13 APR 2017
April 12, 2012. Evening fell and there had been no sign of Colton. He had said he would stop by Denver on his way south to Texas. Come morning I would find his orange Dodge Ram pickup parked on the side of the house. He had driven in the night and not wanting to wake us, he slept in his truck. Always so polite, that Colton.
I scolded him for not waking us, hugged him, and quickly ushered him into the house. I hastily got dressed for work so we could have time to chat. He looked incredible, the best I had seen him in a long time, and it so warmed my soul. As we talked, he smiled and I was reminded of Colton as a boy, such a happy and polite child with the demeanor of an adult. After all, he had all those “kids” to raise. He called his siblings “the kids”. He took the title of big brother seriously and he had done a fine job of raising them up. If you’ve met them, you’d know that they are resilient, responsible, and a little bit ornery, just like their brother.
Colton had grown up to be an incredible young man, the epitome of an old time cowboy, tough as nails, with a sharp wit, and ready for anything. He had true grit. He could do whatever he set his mind to do and got whatever he went after. I was so proud of him and so pleased to spend this morning with him.
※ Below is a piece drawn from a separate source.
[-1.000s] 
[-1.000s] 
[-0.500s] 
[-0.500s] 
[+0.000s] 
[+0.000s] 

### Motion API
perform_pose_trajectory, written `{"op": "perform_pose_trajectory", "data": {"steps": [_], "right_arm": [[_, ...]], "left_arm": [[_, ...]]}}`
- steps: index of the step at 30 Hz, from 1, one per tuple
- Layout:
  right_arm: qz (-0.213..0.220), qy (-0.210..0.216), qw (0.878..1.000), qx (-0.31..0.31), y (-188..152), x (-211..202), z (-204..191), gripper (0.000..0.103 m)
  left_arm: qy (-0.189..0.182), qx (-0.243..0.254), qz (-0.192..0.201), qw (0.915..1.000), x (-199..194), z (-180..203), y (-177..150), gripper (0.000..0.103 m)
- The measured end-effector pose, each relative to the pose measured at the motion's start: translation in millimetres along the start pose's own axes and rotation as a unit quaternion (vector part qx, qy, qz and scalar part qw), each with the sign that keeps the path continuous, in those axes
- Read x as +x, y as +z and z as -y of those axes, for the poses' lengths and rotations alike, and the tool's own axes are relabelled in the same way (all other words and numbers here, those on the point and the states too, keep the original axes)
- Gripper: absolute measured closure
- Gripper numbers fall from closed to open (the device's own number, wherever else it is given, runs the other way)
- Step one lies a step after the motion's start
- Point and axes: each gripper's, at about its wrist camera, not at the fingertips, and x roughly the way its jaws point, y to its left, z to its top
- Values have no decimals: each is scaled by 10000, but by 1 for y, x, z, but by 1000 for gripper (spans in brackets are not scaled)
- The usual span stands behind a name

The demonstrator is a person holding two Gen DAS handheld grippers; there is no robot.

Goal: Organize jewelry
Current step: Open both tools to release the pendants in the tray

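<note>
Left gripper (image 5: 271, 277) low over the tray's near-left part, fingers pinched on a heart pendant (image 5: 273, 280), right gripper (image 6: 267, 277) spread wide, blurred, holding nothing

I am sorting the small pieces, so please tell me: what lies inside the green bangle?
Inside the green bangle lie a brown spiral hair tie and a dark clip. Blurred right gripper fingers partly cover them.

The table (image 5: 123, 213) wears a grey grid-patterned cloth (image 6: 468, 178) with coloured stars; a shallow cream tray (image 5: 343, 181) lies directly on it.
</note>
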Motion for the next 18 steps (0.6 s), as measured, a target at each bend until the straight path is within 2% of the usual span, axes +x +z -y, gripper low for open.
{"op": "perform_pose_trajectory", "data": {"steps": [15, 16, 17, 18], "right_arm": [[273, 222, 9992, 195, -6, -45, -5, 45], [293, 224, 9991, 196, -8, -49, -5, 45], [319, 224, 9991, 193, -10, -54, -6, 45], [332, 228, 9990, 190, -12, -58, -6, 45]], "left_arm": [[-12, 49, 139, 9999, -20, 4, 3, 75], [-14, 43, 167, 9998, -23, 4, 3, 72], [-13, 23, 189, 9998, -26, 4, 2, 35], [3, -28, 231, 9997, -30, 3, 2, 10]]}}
Colton told of his plans to see his friends in Texas and look at some property there to set up a horse operation after he left the Army. We talked about his service in Afghanistan, family, and his Easter at home. Our time was short and I absolutely hated it. I wanted to call in to work and stay home with him, but I had to go. Nurses don’t have the luxury of calling in. After I left, my husband, Bob took Colton to Longmont to meet our son, Jeremy for breakfast. They had a wonderful visit. Soon, he was on his way to Texas.
About 2 weeks later as I lay half-awake on a lazy Sunday morning, the phone rang. Bob was already awake and having his coffee, but I felt compelled to jump out of bed and see who it was. As I walked down the stairs I looked up and saw his face. And somehow, before he ever spoke the words, I knew. I knew Colton was gone. And my heart stopped.
How?! How could I have not known he was in such a bad place? I know him and I knew he had been fighting demons. I swear, I had searched his eyes and his heart for any sign of despair as he sat at my kitchen table. How could I have missed it? I’m a nurse with over 30 years’ experience; I know what to look for. I know the signs. How did I miss it?
I beat myself up all the way home to the hills to be with my family. I screamed at God and cried buckets of tears. I should have caught it. This can’t be real. Not our Colton. Not this way.
Later, it would come to me, what I had missed. It was his peaceful resolve. Remember, I said Colton would get anything he went after? He had become accustomed to winning, whether it was wrestling, bull-riding, warrior competitions, and certainly any battle he faced, whether in war or in his personal life. The demons would not win as he had made a battle plan and he knew he would succeed. All other plans had failed, but this one would not. He had found peace in his decision. That, I tell you, is what I missed.
This picture was taken the morning he stopped to “say goodbye”, April 13, 2012. I love you, nephew and I will always treasure those precious moments.